Concept

Christianity in Iraq

Summary
The Christians of Iraq are considered to be one of the oldest continuous Christian communities in the world. The vast majority of Iraqi Christians are indigenous Eastern Aramaic-speaking ethnic Assyrians who are descent from ancient Assyria, and follow the Syriac Christian tradition. Some are also known by the name of their religious denomination as well as their ethnic identity, such as Chaldo-Assyrians, Chaldean Catholics or Syriacs (see Terms for Syriac Christians). Non-Assyrian Iraqi Christians are largely Arab Christians and Armenians, and a very small minority of Kurdish, Shabaks and Iraqi Turkmen Christians. Most present-day Iraqi Christians are ethnically, linguistically, historically and genetically distinct from Kurds, Arabs, Iranians, Turks and Turkmens (as well as from fellow Syriac Christians in Western Syria, Lebanon, Jordan and South Western Turkey).

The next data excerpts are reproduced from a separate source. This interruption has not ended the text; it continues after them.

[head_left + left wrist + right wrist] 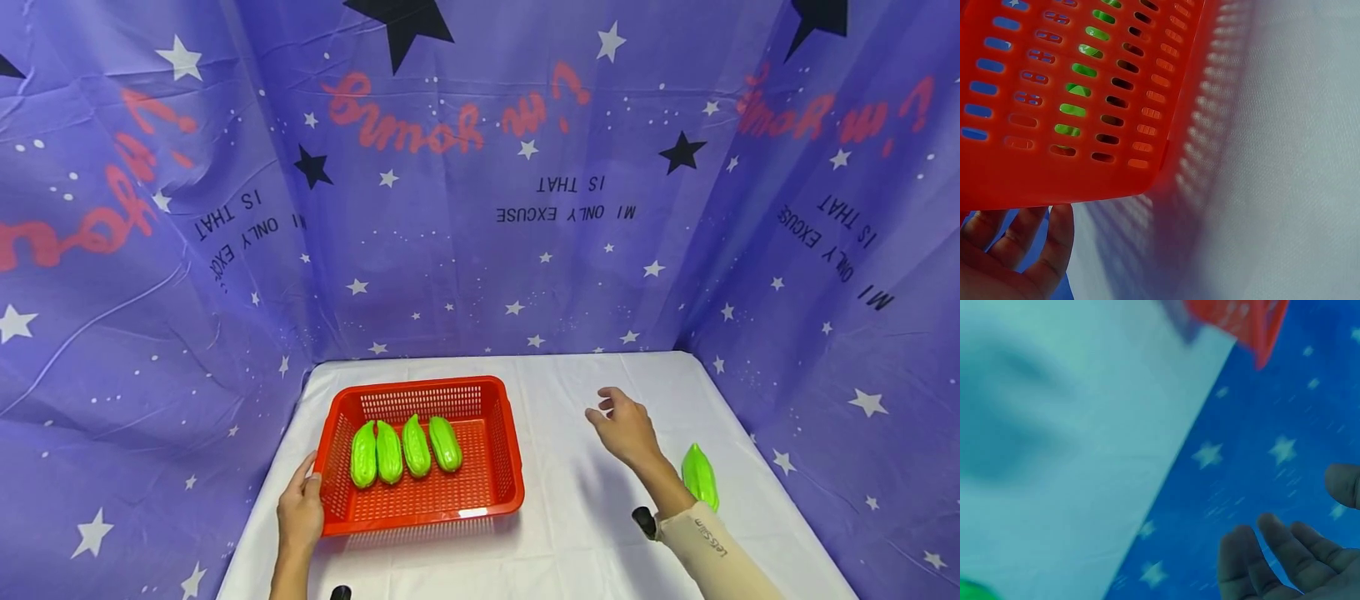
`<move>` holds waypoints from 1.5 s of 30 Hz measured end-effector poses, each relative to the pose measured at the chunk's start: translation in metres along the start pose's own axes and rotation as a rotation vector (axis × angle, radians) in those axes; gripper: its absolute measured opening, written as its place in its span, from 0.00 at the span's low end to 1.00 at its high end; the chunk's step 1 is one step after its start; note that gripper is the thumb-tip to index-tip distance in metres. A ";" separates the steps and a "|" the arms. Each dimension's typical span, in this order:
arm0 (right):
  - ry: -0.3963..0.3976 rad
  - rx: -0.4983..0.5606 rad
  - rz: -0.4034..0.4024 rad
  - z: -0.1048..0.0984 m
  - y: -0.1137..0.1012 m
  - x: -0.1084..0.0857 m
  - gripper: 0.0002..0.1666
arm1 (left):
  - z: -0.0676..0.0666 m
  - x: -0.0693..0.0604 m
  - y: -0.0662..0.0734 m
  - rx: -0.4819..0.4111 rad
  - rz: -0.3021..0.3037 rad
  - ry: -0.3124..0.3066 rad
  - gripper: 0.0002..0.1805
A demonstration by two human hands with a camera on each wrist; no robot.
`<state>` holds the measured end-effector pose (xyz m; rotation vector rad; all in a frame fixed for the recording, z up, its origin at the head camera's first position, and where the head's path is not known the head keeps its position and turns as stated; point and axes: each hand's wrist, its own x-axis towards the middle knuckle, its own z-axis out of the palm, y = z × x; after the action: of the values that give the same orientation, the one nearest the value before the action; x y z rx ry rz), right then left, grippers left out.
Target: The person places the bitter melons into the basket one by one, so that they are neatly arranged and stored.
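Note:
A red plastic basket [491, 450] with slotted walls stands on the white-covered table, holding several bright green, ridged, elongated gourd-like pieces [416, 446] side by side. My left hand [300, 508] grips the basket's left side near its front corner. In the left wrist view, its fingers [1057, 244] show at the edge of the basket [1054, 175]. Over the table to the right of the basket, my right hand [626, 425] is raised with loosely bent fingers and holds nothing. Another green gourd-like piece [700, 477] lies on the table beyond the right forearm, partly hidden by it.
Purple cloth [480, 275] with stars and lettering hangs behind the table and along both sides. The white tablecloth [555, 500] lies between the basket and the right arm. Black objects [643, 522] show beside the right wrist and near the left forearm.

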<state>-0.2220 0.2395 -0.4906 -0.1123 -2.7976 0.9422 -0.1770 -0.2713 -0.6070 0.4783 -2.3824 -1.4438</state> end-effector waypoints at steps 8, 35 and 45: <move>0.039 -0.113 0.129 -0.020 0.080 -0.010 0.30 | 0.001 0.001 -0.001 0.007 -0.001 0.009 0.24; -0.139 -0.206 0.489 -0.032 0.203 -0.049 0.54 | -0.001 0.000 0.001 0.003 -0.005 0.001 0.24; -0.199 -0.212 0.519 -0.024 0.210 -0.050 0.49 | -0.003 -0.002 0.003 0.013 -0.016 -0.017 0.24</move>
<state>-0.1653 0.4144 -0.6069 -0.8523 -3.1117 0.7746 -0.1743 -0.2710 -0.6030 0.4916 -2.4081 -1.4454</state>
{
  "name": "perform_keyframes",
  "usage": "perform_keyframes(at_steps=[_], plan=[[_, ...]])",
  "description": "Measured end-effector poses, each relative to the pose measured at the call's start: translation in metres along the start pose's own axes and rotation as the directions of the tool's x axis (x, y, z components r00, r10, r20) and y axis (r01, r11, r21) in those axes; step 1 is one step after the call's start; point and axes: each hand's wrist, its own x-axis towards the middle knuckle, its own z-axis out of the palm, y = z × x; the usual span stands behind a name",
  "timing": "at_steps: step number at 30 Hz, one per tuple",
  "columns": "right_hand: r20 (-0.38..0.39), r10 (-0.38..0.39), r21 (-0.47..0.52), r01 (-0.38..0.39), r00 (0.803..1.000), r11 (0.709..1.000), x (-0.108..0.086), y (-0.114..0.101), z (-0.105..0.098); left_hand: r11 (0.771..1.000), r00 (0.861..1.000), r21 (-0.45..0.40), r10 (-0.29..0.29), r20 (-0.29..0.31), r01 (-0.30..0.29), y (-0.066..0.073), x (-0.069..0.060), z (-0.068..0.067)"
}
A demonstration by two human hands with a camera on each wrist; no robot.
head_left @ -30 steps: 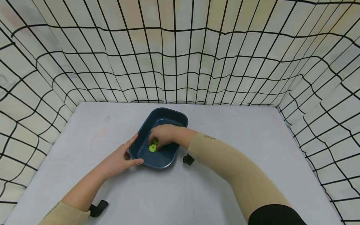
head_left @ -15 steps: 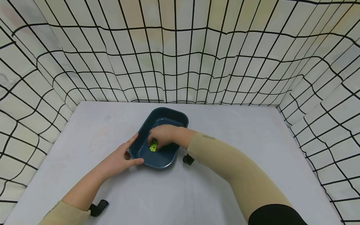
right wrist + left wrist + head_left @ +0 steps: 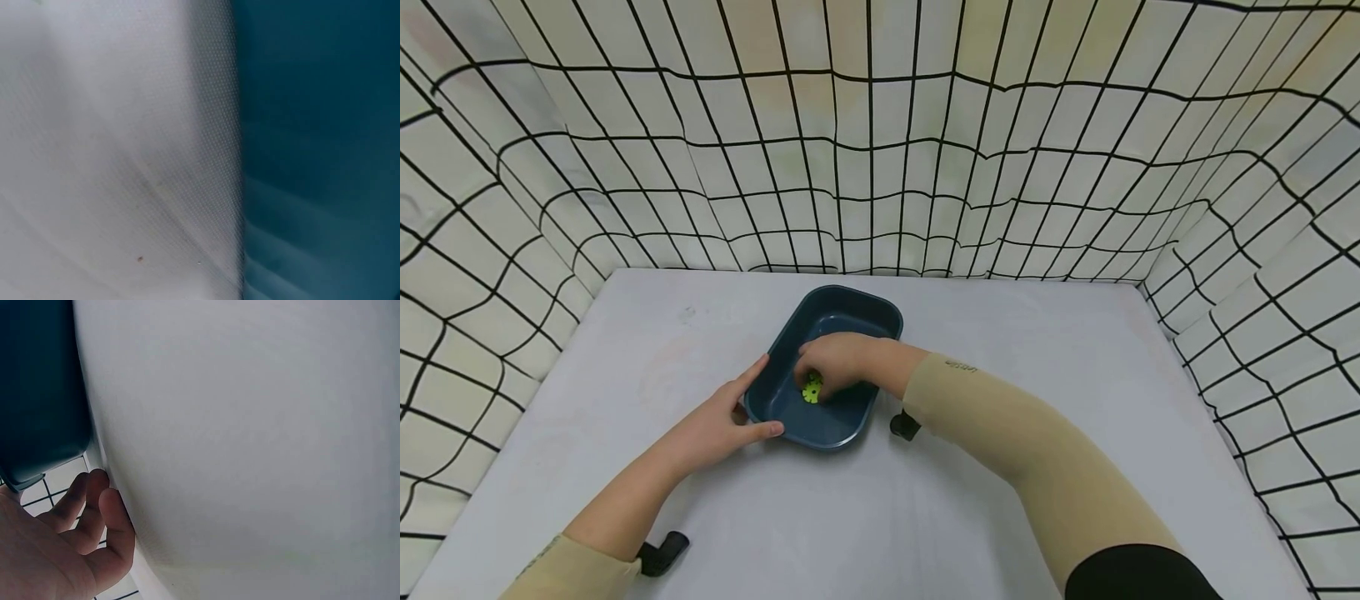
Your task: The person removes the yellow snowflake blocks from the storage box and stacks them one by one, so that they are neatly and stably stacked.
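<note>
A dark blue rectangular plastic tub [image 3: 838,433] stands on the white table. My left hand [image 3: 718,425] rests at its left corner, index finger along the left rim and thumb by the near rim. In the left wrist view, the other fingers of that hand [image 3: 75,544] bend loosely beside the tub [image 3: 44,394]. Inside the tub, my right hand [image 3: 835,362] pinches a small yellow-green notched disc [image 3: 811,392], partly covered by the fingers. Whether a second disc is under the hand, I cannot tell. The right wrist view shows the tub's outer wall [image 3: 319,125] but no hand.
White table [image 3: 1000,375] surrounds the tub. White walls with a black net [image 3: 868,150] enclose it at the back and both sides. Black wrist-camera pieces stick out under the left wrist [image 3: 664,554] and the right wrist [image 3: 904,426].
The green disc has turned and shifted slightly right under the right fingers, so less of its face shows. The left hand and the tub have stayed in place.
</note>
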Motion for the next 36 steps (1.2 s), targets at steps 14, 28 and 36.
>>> perform_keyframes(at_steps=[14, 28, 36], plan=[[-0.011, 0.003, 0.083, -0.002, 1.000, 0.997, -0.003, 0.007, 0.002, 1.000, 1.000, -0.005, 0.002, -0.001, -0.002, 0.000, -0.001, -0.001], [-0.017, 0.015, 0.129, -0.013, 1.000, 0.992, -0.011, 0.013, 0.003, 1.000, 1.000, 0.014, -0.015, 0.001, 0.015, 0.002, 0.000, 0.000], [-0.015, 0.015, 0.211, -0.011, 1.000, 0.977, -0.015, 0.022, 0.005, 1.000, 1.000, 0.011, -0.026, 0.005, 0.026, 0.004, 0.000, 0.000]])
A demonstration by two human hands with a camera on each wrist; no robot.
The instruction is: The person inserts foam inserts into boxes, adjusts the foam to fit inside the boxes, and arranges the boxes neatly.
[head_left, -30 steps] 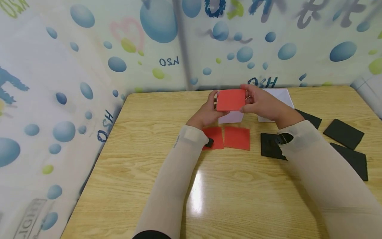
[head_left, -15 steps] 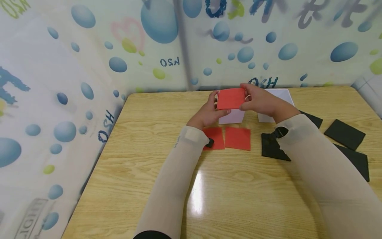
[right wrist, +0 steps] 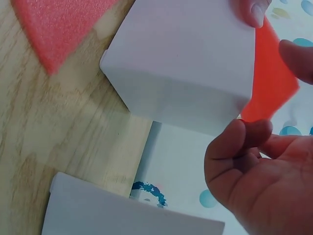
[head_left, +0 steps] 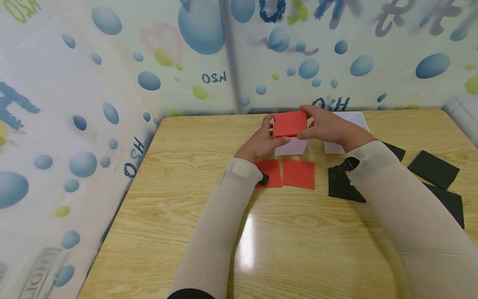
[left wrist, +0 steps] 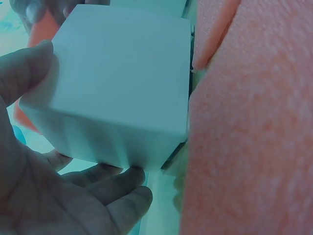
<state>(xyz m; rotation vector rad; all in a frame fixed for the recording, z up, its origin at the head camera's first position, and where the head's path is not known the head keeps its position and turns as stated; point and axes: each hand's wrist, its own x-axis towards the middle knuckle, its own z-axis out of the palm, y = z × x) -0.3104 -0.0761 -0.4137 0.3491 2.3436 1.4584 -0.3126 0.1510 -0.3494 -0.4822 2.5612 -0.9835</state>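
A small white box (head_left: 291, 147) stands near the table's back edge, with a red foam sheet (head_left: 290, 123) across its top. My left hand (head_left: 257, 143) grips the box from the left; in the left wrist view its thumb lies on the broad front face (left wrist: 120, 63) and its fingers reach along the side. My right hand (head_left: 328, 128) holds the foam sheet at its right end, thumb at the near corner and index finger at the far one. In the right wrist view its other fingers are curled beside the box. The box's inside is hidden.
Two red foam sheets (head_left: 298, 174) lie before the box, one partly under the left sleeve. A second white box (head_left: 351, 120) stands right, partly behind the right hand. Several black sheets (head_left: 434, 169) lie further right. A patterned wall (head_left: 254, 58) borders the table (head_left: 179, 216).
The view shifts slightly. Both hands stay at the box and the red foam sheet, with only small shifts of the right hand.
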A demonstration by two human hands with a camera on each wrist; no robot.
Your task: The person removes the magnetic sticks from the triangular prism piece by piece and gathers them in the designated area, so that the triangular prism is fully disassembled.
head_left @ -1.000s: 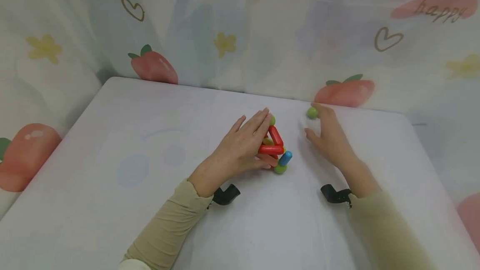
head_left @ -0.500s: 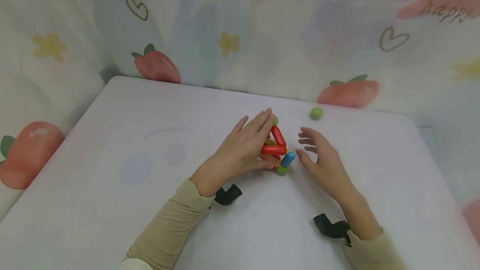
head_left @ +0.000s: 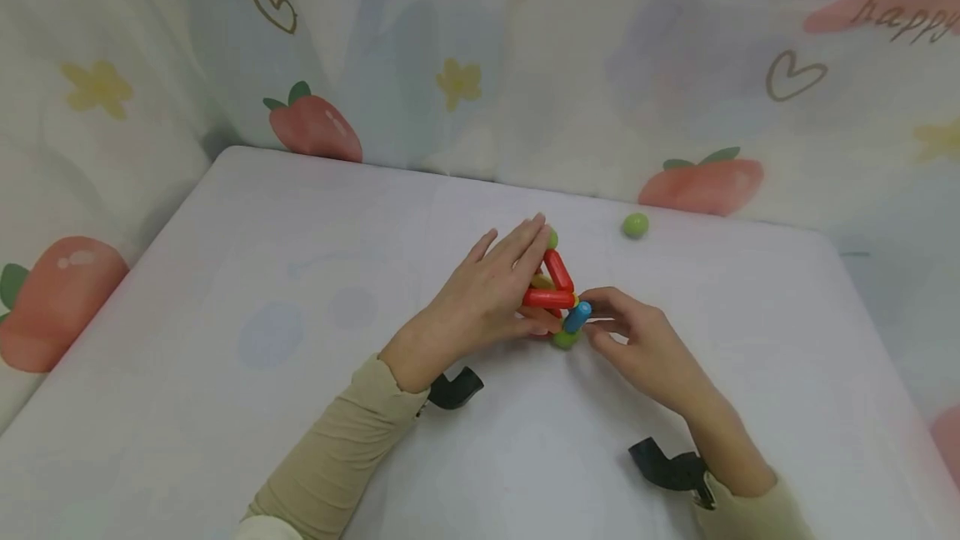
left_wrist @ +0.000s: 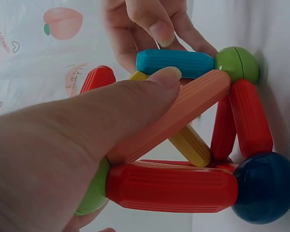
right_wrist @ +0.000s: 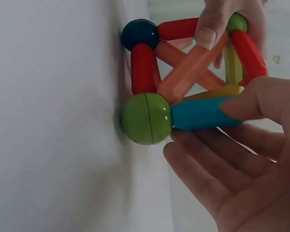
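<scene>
The right hand (head_left: 637,348) pinches the blue rod (right_wrist: 203,115) of a ball-and-rod toy frame (head_left: 549,299). The left hand (head_left: 472,298) grips the frame, its thumb along an orange rod (left_wrist: 183,108). The frame stands on the white table (head_left: 525,457), short of its far edge. Beyond, near that edge, lies a loose green ball (head_left: 635,225).

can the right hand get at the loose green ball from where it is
Likely yes: the loose green ball lies on the table beyond the right hand, with nothing between them in the head view. The hand is at the blue stick, so it would probably have to leave that first.
</scene>
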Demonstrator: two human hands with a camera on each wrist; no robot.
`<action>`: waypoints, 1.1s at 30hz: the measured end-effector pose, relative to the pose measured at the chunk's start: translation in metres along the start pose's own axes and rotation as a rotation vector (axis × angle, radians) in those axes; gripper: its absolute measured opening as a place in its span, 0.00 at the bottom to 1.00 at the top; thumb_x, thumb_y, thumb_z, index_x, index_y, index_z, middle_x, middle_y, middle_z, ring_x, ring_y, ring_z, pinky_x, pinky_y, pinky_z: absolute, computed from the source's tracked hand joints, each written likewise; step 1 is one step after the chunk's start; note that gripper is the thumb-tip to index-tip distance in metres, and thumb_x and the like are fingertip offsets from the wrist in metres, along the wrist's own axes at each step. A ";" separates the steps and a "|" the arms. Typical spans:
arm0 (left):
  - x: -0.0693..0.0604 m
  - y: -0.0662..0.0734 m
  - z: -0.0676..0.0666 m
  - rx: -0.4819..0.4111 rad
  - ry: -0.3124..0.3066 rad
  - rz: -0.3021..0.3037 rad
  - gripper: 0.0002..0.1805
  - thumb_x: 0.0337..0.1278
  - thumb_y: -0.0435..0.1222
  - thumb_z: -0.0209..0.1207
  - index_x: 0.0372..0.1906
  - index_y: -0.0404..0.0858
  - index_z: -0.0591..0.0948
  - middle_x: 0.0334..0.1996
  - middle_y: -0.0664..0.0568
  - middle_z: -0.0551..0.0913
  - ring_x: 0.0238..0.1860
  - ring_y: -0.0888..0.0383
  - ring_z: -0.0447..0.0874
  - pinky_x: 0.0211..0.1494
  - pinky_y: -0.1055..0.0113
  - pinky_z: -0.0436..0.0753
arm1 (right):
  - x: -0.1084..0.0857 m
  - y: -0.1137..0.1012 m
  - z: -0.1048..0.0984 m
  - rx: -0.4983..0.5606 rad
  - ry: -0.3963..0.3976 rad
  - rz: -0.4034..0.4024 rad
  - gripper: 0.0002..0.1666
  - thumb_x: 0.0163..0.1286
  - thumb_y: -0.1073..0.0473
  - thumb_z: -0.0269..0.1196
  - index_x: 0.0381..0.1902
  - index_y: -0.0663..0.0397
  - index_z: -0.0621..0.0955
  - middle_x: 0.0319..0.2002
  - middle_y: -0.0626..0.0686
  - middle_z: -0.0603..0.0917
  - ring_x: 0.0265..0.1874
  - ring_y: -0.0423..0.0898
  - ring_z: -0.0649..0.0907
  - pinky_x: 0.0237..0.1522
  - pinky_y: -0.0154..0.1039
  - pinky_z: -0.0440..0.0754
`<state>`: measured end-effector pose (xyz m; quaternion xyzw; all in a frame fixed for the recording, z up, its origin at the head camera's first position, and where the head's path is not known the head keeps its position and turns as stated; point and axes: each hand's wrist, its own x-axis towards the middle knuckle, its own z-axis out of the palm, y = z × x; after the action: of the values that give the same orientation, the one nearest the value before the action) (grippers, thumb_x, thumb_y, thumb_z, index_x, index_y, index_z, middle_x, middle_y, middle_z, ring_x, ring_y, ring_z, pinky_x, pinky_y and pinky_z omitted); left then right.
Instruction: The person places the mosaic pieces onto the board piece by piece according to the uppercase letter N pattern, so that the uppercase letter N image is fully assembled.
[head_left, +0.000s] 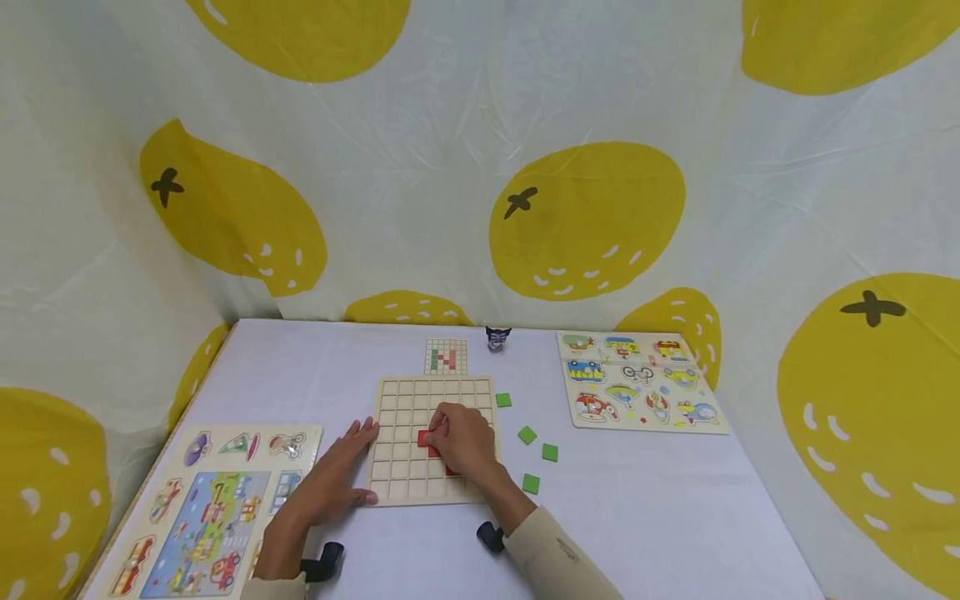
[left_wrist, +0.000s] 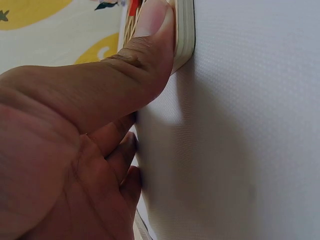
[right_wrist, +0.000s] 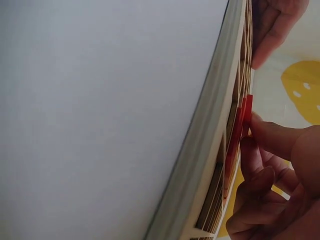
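Note:
A wooden grid board [head_left: 397, 490] lies on the white table in the head view. My right hand [head_left: 463, 440] is over its middle and pinches a red square tile [head_left: 423, 438] between thumb and fingers. The right wrist view shows this tile [right_wrist: 248, 112] at the fingertips, close to the board's surface. Other red tiles sit in the grid, partly hidden under the right hand. With fingers spread, my left hand [head_left: 330, 483] touches the board's left side. Its thumb [left_wrist: 152, 22] presses the board's corner in the left wrist view.
Several green tiles [head_left: 527, 435] lie right of the board. Behind it are a small pattern card [head_left: 446, 357] and a dark figurine [head_left: 497, 338]. A vehicle puzzle board [head_left: 637, 396] lies at the back right, another picture puzzle [head_left: 202, 525] at the front left.

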<state>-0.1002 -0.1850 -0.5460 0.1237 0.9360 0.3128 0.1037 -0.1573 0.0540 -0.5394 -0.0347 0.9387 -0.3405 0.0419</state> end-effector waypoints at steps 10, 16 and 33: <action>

Regardless of religious affiliation (Assyrian Church of the East, Chaldean Catholic Church, Syriac Orthodox Church, Syriac Catholic Church, Assyrian Pentecostal Church, etc.) the Eastern Aramaic speaking Christians of Iraq and its surroundings are one genetically homogeneous people. They identify themselves as being a separate people, of different origins and with a distinct history of their own harking back to ancient Assyria and Mesopotamia (see Assyrian continuity and History of the Assyrians). Christian Assyrians also have communities in northeastern Syria, southeastern Turkey, and northwestern Iran as well as in the wider worldwide Assyrian diaspora. Syriac Christianity was first established in Mesopotamia, and certain subsets of that tradition (namely the Church of the East and its successor churches) were established in northern and central-southern Iraq, and would eventually spread to becoming one of the most popular Christian churches in the Middle East and Fertile Crescent Region, and would spread as far as India and China. Iraq plays a rich and vital contribution to Christian history, and after Israel, Iraq has the most biblical history of any other country in the world.